I’m fireside, in buffalo check pajamas, sipping spiked eggnog and wallowing at 8 AM, when my doorbell rings. The thought that it could be Lainey, here to pick up where we left off last night, is the only thing that gets me off the couch.
Unfortunately, when I open the door, I find a heavyset guy holding up an envelope.
He looks me up and down for a second, obviously unimpressed by my appearance. I know what he’s seeing. I accidentally caught my reflection in a mirror in the hall earlier and had to look twice: dark circles under my eyes, dirty hair, angry scowl.
“You, uh…” He squints as he reads from his iPhone. “Emmett Mercier?”
With his thick Boston accent, my last name comes out butchered.
“Mer-see-AYE,” I snip, to which he replies, “Like I could give two shits.”
And oddly enough, it makes me laugh.
I tip him well and close the door, studying the small envelope. Instead of opening it right away, I set it down and go to retrieve my eggnog. I drink as I stare down at where the envelope rests on the edge of my entry table.
Like I’m scared it’ll burn me, I flick it with the tip of my finger so it turns over. As I suspected there would be, embossed letters boldly stretch across the sealed flap: EED.
I swallow down the rest of my drink and decide it’s probably best to just get it over with. I don’t know why I’m putting it off.
I open it and withdraw a thick stationery card. There’s a single line of text written in small, looping letters.
I’ve called it off. You’re free.
I read it three times, trying to decide if it will catch new meaning if only I read it in a different cadence.
I’ve called it off. You’re…free.
I’ve called it off…You’re free.
I’ve called it off. You’re free.
None of them help.
The weightlessness I’d hoped would come from the declaration is absent. In fact, I feel like I might throw up.
Eggnog for breakfast will do that to a person.
EED are obviously Lainey’s initials. I know this is her way of calling off our old-fashioned fake engagement. I know I’m supposed to pop champagne and toast to my victory in this hard-fought war, only now, suddenly…I don’t want it.
Isn’t that hilarious.
It’s so funny I pour myself another round of eggnog. I’m good and drunk before 10 AM. I put on Christmas carols and sing, and when my voice gets tired and my stomach rumbles, I slip on some shoes and go out looking for food, only every fucking place is closed because it’s Christmas Day. I wander in aimless circles until I find a small Chinese food restaurant that’s open. The sign says takeout only. I go in to order, and an elderly woman hands me a menu and, with a no-nonsense tone, asks me what I want.
“What?” I ask, looking up at her with astonishment, tears suddenly clouding my eyes.
“What do you want?” she asks again, prodding my menu with her pen impatiently.
“The thing is…I don’t know anymore. I thought I did. I really fucking thought I did, only now I’m not so sure.” My brows crinkle with frustration. “Do you understand?”
She doesn’t understand.
She asks me to get out of her restaurant.

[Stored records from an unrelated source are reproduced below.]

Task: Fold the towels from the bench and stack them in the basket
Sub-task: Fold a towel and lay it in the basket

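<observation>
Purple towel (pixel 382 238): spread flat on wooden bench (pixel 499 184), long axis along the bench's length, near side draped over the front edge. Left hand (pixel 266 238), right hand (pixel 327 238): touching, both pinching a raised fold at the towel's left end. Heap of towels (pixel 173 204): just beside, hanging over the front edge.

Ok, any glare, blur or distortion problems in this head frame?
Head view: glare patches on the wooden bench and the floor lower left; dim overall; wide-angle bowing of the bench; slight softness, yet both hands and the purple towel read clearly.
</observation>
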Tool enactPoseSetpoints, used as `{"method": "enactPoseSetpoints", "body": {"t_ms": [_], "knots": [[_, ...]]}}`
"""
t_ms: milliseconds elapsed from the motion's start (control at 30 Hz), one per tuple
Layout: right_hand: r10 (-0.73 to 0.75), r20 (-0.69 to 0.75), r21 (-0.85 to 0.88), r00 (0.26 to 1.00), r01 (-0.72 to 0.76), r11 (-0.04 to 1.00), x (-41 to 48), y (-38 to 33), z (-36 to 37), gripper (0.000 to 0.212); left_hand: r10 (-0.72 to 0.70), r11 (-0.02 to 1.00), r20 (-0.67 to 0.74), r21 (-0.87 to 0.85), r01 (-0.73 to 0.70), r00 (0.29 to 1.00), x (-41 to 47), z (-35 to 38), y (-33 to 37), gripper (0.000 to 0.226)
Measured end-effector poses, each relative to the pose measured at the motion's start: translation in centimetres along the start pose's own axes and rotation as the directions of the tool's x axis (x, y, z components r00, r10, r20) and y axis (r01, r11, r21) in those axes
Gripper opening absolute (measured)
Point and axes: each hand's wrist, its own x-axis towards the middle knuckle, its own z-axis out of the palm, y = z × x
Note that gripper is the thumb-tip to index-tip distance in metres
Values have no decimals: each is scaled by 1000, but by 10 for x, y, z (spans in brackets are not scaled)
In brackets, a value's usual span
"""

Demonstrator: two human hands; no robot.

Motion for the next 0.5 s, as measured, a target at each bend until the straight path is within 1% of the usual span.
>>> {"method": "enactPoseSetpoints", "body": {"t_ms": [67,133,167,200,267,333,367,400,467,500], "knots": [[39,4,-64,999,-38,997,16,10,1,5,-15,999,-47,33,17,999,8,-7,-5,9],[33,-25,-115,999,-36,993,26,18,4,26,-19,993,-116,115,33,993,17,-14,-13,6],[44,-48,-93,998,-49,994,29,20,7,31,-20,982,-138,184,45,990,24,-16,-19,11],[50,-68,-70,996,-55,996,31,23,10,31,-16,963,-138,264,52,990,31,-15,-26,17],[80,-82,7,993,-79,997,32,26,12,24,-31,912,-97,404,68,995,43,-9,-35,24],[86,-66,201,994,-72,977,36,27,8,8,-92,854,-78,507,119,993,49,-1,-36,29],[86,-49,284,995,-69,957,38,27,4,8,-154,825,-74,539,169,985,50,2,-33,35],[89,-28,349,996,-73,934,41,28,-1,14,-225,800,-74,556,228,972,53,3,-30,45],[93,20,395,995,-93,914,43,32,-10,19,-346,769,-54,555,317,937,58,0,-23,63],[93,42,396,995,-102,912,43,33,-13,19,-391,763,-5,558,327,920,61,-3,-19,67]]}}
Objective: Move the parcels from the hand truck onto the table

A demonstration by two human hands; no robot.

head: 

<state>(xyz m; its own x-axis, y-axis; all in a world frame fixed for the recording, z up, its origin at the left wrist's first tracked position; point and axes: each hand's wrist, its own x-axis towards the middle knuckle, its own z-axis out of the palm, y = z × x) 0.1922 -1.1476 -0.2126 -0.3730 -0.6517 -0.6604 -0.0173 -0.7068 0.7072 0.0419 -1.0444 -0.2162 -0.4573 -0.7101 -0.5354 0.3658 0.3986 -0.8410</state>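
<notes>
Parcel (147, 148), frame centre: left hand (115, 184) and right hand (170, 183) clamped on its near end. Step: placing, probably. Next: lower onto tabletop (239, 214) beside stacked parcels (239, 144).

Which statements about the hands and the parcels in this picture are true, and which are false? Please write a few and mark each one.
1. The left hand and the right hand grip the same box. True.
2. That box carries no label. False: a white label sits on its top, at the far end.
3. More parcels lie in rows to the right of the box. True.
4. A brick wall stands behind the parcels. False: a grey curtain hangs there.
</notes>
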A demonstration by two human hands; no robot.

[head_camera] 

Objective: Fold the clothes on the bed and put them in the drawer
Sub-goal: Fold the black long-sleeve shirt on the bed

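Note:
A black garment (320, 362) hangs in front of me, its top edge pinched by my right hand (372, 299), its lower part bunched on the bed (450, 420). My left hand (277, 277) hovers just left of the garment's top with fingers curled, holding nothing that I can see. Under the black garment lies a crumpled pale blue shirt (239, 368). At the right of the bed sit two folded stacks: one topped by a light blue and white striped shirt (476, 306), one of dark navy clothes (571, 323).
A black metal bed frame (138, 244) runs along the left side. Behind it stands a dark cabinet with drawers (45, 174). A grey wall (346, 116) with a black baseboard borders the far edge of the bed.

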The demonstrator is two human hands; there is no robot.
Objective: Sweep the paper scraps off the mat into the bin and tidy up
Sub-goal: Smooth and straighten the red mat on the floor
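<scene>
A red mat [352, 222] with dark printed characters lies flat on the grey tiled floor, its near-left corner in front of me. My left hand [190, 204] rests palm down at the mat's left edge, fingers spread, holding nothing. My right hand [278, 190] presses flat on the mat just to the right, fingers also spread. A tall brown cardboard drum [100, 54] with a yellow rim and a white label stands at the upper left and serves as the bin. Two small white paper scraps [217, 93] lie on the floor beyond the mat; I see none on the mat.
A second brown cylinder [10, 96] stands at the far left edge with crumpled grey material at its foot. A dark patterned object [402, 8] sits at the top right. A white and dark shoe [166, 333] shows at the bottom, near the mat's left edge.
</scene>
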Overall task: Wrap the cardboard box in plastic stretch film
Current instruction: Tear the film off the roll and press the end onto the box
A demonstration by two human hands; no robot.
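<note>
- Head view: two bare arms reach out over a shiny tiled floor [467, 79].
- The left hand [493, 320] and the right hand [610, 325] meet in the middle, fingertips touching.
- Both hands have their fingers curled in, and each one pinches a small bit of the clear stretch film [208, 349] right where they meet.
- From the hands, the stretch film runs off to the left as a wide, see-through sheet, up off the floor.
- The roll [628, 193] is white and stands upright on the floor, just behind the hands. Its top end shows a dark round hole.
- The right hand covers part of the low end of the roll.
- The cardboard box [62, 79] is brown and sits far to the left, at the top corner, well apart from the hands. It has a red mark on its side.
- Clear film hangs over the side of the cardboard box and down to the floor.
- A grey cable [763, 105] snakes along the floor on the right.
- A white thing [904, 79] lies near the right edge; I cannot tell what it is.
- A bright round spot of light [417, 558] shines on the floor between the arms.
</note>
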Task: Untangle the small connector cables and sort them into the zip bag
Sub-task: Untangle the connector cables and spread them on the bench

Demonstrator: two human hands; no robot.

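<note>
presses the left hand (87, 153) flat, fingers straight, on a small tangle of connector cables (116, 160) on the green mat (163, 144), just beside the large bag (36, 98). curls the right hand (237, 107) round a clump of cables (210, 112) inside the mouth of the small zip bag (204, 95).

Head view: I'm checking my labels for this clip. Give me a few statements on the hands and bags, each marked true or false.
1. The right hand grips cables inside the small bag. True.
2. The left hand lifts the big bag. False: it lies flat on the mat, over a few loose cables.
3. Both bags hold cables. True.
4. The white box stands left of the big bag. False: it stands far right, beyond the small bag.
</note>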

I’m relegated to the hot dogs they’ve got at a 7-11 down the street, the ones that have been rotating aimlessly on a greasy conveyor belt for the better part of a week. To finish off my fancy holiday meal, I grab a random American beer from the cooler, and then I go eat on the curb in the parking lot, trying to pick apart my feelings as best as possible.
This is…inconvenient to say the least.
An epiphany like this would have been great, say, twenty-four hours ago.
Now, it’s agony.
Even with copious amounts of alcohol addling my brain, I know full well this is not a simple case of wanting what I can’t have, or not knowing what I had until it’s gone, or simply being a stubborn asshole. It’s not even just a bad case of the holiday blues.
Even if I wasn’t abso-fucking-lutely sure of it already, my driver would be quick to remind me that my twice-weekly stalker episodes at Morgan Fine Art Gallery might prove that underneath it all, I have very real, very obvious feelings for Lainey Davenport. Of course I do. I always have. She pulled at my heartstrings even when we were younger. There’s a French expression for this: la douleur exquise, the heart-wrenching pain of loving someone unattainable.
I’m suffering the improbable possibility of pushing Lainey away over and over and over again out of some self-righteous need for independence, only to be given exactly what I want and despairing over it.
It starts to snow while I mope there in my pajama pants and robe, which feels apropos. I look down at my half-eaten hot dog, now covered in icy snowmelt. Zut.